Terms, Conditions, and Contingencies
The terms of these contractual alimony provisions as set forth below will further
be stipulated by the parties in the Agreement Incident to Divorce signed of even date
herewith.
Insurance Amount. JOHN R. SMITH agrees to pay for the benefit of
BARBARA ANN SMITH the sum of $221.95 per month for health and dental insurance
for a period of 12 months as ordered hereinabove, and shall pay said insurance premiums
directly to the current provider of her medical and dental insurance for medical and dental
coverage for BARBARA ANN SMITH. Said sum shall be paid as follows: for the
period beginning on February 1, 1996, with a like payment being due and payable on the
1st of each month thereafter and continuing through and including January 1, 1997.
JOHN R. SMITH shall pay the monthly sum of $221.95 to the health insurance agency
presently providing health and dental insurance coverage for BARBARA ANN SMITH
through JOHN R. SMITH’[s] health insurance plan with the State of Texas.

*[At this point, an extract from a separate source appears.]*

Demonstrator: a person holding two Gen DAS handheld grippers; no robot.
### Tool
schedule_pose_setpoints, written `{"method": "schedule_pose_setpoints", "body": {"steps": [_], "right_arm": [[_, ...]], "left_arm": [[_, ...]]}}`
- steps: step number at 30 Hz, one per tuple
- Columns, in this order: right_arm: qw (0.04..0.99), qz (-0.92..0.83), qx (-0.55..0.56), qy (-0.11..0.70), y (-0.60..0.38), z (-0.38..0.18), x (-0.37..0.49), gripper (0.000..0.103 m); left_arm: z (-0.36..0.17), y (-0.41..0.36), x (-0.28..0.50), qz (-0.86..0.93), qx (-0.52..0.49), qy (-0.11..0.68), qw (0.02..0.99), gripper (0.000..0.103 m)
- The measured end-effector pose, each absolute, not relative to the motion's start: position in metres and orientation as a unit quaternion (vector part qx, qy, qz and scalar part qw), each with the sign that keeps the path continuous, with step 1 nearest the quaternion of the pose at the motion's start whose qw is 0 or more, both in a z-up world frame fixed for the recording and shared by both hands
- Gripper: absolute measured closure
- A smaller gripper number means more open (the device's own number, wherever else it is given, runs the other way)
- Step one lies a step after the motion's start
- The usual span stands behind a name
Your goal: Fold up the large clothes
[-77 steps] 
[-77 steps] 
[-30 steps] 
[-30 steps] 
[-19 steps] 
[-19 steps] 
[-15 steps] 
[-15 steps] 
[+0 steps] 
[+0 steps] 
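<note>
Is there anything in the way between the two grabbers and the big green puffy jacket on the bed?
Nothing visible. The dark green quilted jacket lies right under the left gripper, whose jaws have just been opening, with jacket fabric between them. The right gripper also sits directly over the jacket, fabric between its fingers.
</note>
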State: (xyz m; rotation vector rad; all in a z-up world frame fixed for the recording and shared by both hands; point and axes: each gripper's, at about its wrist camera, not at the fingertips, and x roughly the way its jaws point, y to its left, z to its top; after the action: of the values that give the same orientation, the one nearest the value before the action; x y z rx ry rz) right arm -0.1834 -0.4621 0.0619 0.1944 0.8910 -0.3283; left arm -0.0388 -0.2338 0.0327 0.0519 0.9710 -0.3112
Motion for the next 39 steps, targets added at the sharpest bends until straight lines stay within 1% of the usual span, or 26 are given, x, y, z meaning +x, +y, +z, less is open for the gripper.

Mortgage Amount. JOHN R. SMITH agrees to pay, beginning on February 1, 1996,
with a like payment being due and payable on the 1st of each month thereafter and
continuing until and including December 22, 2006, the mortgage balance and any
past-due monthly installment on the residence located at 405 Pine Terrace, Center,
Shelby County, Texas, hereinabove awarded to Counter-Respondent in the
approximate amount of $62,674.34 as and for alimony, directly to the mortgagee,
CITIZEN’S FEDERAL BANK, P.O. Box 5248, Ft. Lauderdale, Florida 33310-
5248, in monthly installments of $674.26 until such time that the sum is paid in full,
the home is sold, or upon the expiration of ten (10) years from January 22, 1996,
whichever occurs first.
Term for Mortgage
The payments will be for a term of ten (10) years and will continue until
January 22, 2006, or until the mortgage is paid in full.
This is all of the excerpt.